- [Assignment]: Once every line in the data below has been checked for "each", give the number of lines that hold it, and only that.

- [Collected material]:
────────
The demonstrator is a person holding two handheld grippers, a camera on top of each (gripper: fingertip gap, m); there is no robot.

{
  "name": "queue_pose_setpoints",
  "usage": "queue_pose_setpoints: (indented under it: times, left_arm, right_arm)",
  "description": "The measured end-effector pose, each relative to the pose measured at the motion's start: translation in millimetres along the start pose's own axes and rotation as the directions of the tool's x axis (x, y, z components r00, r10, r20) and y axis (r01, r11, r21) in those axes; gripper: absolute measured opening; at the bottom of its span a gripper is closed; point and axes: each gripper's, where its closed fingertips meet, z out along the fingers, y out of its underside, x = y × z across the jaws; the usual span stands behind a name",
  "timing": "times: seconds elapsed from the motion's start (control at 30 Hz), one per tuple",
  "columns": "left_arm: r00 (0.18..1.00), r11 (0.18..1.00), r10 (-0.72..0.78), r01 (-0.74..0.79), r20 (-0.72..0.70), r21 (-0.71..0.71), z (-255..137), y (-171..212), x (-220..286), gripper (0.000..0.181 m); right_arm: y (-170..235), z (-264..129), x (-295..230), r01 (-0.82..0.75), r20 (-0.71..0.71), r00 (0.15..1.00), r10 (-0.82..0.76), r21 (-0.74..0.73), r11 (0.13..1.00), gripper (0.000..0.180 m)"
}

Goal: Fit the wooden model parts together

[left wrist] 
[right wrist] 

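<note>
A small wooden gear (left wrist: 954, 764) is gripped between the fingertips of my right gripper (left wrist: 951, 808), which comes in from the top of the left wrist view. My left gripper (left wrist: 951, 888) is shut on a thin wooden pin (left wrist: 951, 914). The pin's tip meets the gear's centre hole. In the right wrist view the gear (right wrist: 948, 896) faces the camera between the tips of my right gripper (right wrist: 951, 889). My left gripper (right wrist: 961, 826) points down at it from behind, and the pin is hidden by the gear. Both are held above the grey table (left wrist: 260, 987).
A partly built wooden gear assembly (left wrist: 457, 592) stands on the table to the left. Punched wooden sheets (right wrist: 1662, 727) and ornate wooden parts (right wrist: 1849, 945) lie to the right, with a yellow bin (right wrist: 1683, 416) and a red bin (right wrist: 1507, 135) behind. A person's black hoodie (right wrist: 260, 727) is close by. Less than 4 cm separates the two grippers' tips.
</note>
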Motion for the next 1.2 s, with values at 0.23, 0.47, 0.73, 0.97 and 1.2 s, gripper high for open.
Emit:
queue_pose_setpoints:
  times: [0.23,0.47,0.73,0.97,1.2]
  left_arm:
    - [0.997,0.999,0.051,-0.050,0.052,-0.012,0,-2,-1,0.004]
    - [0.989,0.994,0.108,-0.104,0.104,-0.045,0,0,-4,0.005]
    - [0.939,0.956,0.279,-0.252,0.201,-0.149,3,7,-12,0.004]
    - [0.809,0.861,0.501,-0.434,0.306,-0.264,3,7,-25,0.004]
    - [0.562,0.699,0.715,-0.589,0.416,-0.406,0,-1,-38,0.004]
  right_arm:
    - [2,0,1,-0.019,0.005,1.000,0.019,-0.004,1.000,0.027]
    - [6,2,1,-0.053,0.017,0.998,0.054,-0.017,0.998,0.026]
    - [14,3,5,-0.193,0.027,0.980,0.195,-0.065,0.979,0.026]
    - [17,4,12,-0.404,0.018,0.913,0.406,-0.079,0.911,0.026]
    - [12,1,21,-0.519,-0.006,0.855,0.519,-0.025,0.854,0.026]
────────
- [Completed task]: 2